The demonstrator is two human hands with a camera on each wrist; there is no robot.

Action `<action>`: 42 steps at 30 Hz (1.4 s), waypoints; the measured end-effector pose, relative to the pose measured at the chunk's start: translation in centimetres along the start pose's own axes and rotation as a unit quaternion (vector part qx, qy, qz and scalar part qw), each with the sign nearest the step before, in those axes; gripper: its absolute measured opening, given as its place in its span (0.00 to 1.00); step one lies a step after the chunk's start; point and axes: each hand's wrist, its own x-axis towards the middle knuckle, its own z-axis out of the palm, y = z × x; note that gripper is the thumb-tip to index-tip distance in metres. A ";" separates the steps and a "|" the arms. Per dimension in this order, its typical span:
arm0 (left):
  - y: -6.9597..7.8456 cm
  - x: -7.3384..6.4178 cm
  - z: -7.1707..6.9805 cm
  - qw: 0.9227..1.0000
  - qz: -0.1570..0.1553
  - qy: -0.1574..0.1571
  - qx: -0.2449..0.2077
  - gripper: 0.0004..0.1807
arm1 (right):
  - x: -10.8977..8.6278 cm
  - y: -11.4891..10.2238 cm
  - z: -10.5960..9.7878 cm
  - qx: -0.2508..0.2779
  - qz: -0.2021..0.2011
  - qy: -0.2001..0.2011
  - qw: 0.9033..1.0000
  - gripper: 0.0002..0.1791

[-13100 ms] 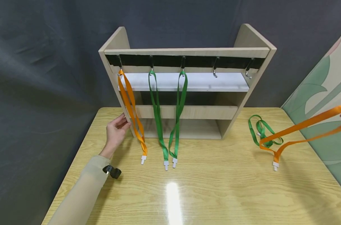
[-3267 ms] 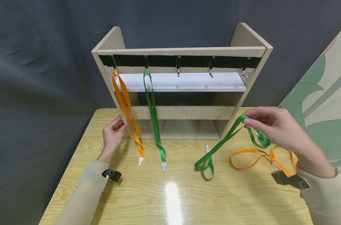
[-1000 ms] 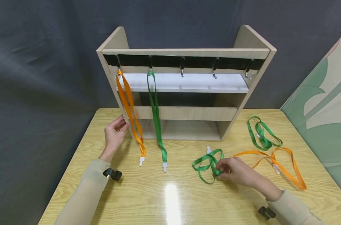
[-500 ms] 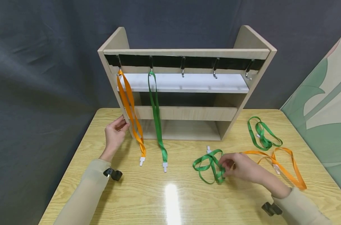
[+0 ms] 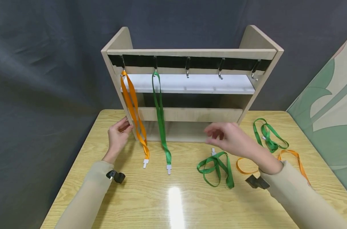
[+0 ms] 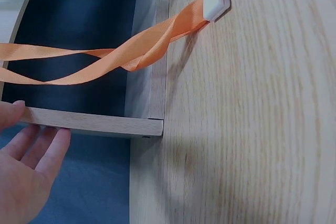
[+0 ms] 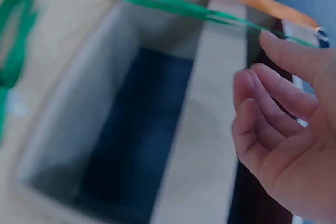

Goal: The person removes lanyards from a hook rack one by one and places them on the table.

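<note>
My left hand [image 5: 117, 136] pinches the side panel [image 6: 94, 121] of a light wooden shelf unit, thumb in front and fingers behind. My right hand [image 5: 230, 140] holds nothing; its fingers curl loosely in front of the lower shelf. Below it, a green lanyard [image 5: 230, 179] with a white clip lies loosely looped on the table. From the leftmost hook hangs an orange lanyard [image 5: 146, 151], and from the second a green lanyard [image 5: 161, 124]. The third hook [image 5: 187, 73] and the two to its right are bare.
Another green lanyard [image 5: 272, 146] lies at the right of the wooden table [image 5: 133, 203]. An orange lanyard [image 5: 299, 160] is nearer, partly hidden by the right forearm. A dark curtain [image 5: 185, 25] stands behind, and a patterned panel [image 5: 334, 127] borders the right.
The third hook's green lanyard came down to the table, where the right hand released it and rose toward the shelf. The orange lanyard held earlier now lies at the right. Left hand stays.
</note>
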 end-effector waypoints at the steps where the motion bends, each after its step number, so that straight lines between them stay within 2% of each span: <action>1: 0.5 0.0 0.0 1.000 0.001 -0.001 0.001 0.23 | 0.9 -0.6 -0.2 0.001 -0.010 0.015 1.000 0.10; 6: 2.7 -0.3 -0.2 1.000 0.009 -0.005 0.012 0.22 | 4.9 -3.5 -0.7 0.011 -0.047 0.112 0.993 0.10; 10: 3.2 -0.4 -0.4 1.000 0.010 -0.005 0.015 0.22 | 7.6 -5.6 -0.6 0.019 -0.077 0.177 0.981 0.10; 14: 3.1 -0.3 -0.4 1.000 0.017 -0.003 0.011 0.22 | 9.7 -7.4 -0.2 0.033 -0.099 0.206 0.973 0.13; 21: 2.5 -0.4 -0.4 1.000 0.015 -0.002 -0.002 0.22 | 12.2 -9.2 0.7 0.036 -0.107 0.239 0.964 0.18; 26: 2.3 -0.5 -0.3 1.000 0.011 -0.001 -0.009 0.23 | 13.4 -10.1 0.8 0.027 -0.064 0.242 0.968 0.21; 32: 2.5 -0.5 -0.3 1.000 0.017 0.000 -0.008 0.22 | 14.8 -10.4 0.6 0.057 -0.012 0.206 0.977 0.19; 42: 2.3 -0.5 -0.2 1.000 0.027 -0.008 -0.005 0.22 | 15.8 -10.5 0.5 0.075 0.018 0.223 0.972 0.12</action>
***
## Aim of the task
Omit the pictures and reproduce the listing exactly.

## Exercise solution
The demonstrator is two human hands with a camera on each wrist; there is no robot.

Action `<action>`: 42 steps at 30 Hz (1.4 s), waypoints; the measured end-effector pose, relative to the pose measured at the chunk's start: translation in centimetres along the start pose's own axes and rotation as a unit quaternion (vector part qx, qy, qz and scalar part qw), each with the sign nearest the step before, in those axes; gripper: its absolute measured opening, given as its place in its span (0.00 to 1.00); step one lies a step after the chunk's start; point and axes: each hand's wrist, its own x-axis towards the middle knuckle, its own z-axis out of the palm, y = z × x; note that gripper is the thumb-tip to index-tip distance in metres. A ";" separates the steps and a "|" the arms. Per dimension in this order, its typical span:
arm0 (left):
  - y: -6.9597..7.8456 cm
  - x: -7.3384..6.4178 cm
  - z: -7.1707..6.9805 cm
  - qw: 0.9227..1.0000
  - qz: -0.1570..0.1553
  - qy: -0.1574..0.1571
  - qx: -0.2449..0.2077
  - gripper: 0.0004..0.1807
arm1 (right):
  - x: -10.8977..8.6278 cm
  - y: -11.4891..10.2238 cm
  - z: -10.5960..9.7878 cm
  - qx: -0.2508..0.2779
  - qz: -0.2021..0.2011
  - qy: -0.2001..0.2011
  - qw: 0.9033..1.0000
  - gripper: 0.0002..0.1791

[-13100 ms] 
[-3267 ms] 
[-1000 ms] 
[-500 ms] 
[+0 ms] 
[+0 ms] 
[+0 ms] 

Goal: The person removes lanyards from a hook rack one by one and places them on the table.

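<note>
My left hand [image 5: 117, 136] pinches the side panel [image 6: 94, 121] of a light wooden shelf unit, thumb in front and fingers behind. My right hand [image 5: 230, 140] holds nothing; its fingers curl loosely in front of the lower shelf. Below it, a green lanyard [image 5: 230, 179] with a white clip lies loosely looped on the table. From the leftmost hook hangs an orange lanyard [image 5: 146, 151], and from the second a green lanyard [image 5: 161, 124]. The third hook [image 5: 187, 73] and the two to its right are bare.
Another green lanyard [image 5: 272, 146] lies at the right of the wooden table [image 5: 133, 203]. An orange lanyard [image 5: 299, 160] is nearer, partly hidden by the right forearm. A dark curtain [image 5: 185, 25] stands behind, and a patterned panel [image 5: 334, 127] borders the right.
The third hook's green lanyard came down to the table, where the right hand released it and rose toward the shelf. The orange lanyard held earlier now lies at the right. Left hand stays.
</note>
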 end-effector waypoints at the steps where the motion bends, each after its step number, so that straight lines between them stay within 2% of each span: <action>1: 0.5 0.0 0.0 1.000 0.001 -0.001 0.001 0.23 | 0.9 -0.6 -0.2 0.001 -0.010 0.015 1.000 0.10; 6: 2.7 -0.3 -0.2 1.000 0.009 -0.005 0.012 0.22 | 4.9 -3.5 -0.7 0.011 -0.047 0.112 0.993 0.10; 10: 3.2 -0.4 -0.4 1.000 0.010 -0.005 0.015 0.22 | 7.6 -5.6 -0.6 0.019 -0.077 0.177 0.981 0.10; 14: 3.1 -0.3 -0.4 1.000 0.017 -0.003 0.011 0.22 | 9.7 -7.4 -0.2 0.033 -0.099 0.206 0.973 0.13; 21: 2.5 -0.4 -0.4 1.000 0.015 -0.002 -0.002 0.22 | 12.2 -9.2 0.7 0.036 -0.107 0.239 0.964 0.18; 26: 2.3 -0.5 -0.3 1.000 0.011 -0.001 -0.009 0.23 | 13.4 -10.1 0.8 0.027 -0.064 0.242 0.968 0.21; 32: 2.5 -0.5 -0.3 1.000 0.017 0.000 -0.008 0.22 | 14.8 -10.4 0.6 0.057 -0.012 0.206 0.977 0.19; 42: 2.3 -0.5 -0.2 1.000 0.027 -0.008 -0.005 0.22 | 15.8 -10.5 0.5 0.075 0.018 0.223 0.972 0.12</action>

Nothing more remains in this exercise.